▶ AIM OF THE EXERCISE: Your job with the data below is to output exactly the lines from the one holding "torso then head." down to the one holding "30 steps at", both included, and no others.

● ● ●

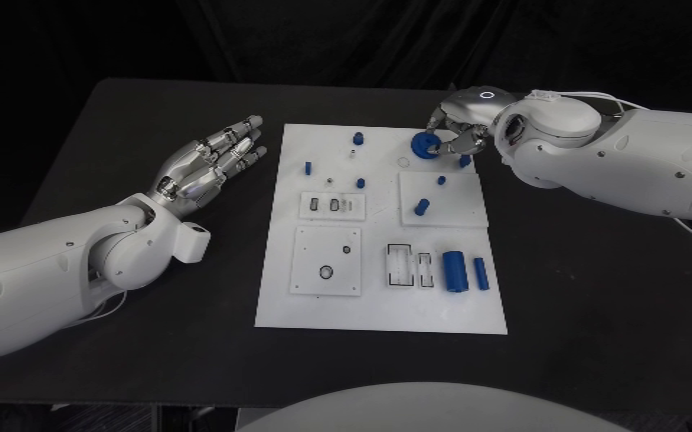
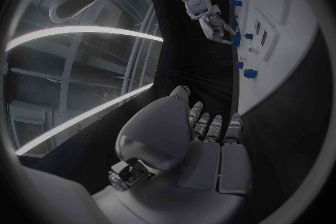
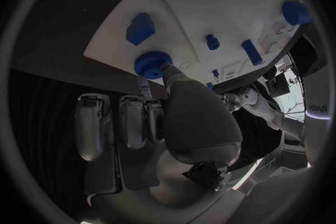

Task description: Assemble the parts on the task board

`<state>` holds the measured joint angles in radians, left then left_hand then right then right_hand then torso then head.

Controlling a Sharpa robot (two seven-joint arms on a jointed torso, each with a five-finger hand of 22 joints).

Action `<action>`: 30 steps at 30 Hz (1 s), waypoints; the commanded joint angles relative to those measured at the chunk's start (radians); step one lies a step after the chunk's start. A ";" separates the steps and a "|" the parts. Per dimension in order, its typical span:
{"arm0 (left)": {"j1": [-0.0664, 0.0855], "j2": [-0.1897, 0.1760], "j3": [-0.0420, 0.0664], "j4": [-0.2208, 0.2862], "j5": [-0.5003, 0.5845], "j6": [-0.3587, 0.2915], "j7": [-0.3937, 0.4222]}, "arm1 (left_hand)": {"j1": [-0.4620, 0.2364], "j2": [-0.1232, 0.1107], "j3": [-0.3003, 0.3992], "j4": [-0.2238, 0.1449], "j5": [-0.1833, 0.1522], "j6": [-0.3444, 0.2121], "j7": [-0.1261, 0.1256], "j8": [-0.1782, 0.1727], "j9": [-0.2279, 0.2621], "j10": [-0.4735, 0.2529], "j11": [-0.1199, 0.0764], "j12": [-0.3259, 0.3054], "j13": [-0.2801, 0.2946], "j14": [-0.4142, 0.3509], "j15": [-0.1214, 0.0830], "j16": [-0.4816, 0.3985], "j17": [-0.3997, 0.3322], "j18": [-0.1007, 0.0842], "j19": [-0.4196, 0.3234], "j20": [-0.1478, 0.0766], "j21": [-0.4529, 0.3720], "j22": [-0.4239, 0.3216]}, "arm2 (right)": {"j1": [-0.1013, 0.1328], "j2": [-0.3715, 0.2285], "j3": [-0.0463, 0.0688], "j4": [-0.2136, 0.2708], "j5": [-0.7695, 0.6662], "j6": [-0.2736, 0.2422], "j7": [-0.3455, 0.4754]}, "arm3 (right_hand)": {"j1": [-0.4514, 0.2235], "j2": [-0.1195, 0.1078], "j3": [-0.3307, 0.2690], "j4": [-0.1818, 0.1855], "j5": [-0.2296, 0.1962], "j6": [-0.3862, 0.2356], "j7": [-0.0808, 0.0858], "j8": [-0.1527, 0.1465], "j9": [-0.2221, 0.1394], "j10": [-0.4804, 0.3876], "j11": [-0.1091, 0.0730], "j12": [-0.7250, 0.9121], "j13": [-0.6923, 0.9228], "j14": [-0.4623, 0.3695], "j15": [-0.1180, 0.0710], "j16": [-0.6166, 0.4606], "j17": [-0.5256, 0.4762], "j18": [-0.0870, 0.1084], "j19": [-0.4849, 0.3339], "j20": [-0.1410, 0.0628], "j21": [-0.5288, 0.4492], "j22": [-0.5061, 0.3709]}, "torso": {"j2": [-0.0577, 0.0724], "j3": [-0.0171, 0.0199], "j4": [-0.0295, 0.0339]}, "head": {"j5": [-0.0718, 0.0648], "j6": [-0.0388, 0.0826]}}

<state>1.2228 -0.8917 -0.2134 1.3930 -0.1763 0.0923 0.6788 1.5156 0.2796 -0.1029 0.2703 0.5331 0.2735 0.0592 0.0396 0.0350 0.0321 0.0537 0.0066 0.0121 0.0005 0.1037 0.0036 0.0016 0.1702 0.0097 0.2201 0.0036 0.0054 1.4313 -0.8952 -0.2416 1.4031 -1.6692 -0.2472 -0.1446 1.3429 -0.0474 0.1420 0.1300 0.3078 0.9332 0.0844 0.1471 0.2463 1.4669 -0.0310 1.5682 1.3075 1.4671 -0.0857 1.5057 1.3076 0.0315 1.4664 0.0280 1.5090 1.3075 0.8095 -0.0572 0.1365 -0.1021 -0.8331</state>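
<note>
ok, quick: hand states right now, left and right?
Left hand: open, holding nothing.
Right hand: gripping the round blue part at the task board's far edge.

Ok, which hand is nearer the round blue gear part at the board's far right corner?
Right. The right hand is at the round blue gear part, fingers touching it. The left hand hovers open off the task board's left edge, well away.
</note>
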 commanded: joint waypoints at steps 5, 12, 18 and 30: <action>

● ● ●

▶ RESPONSE TO THE EXERCISE:
`<state>` holds the measured joint angles in radians, left then left_hand then right then right_hand then torso then head.

Controlling a Sharpa robot (two seven-joint arms on a jointed torso, each with a five-finger hand of 22 joints).

Action `<action>`: 30 steps at 30 Hz (1 s), waypoints; the commanded joint angles relative to those measured at the chunk's start (radians); step one lies a step after the chunk's start. A ";" separates the steps and a "|" the parts. Per dimension in order, its typical span:

Work on this exercise has been completed.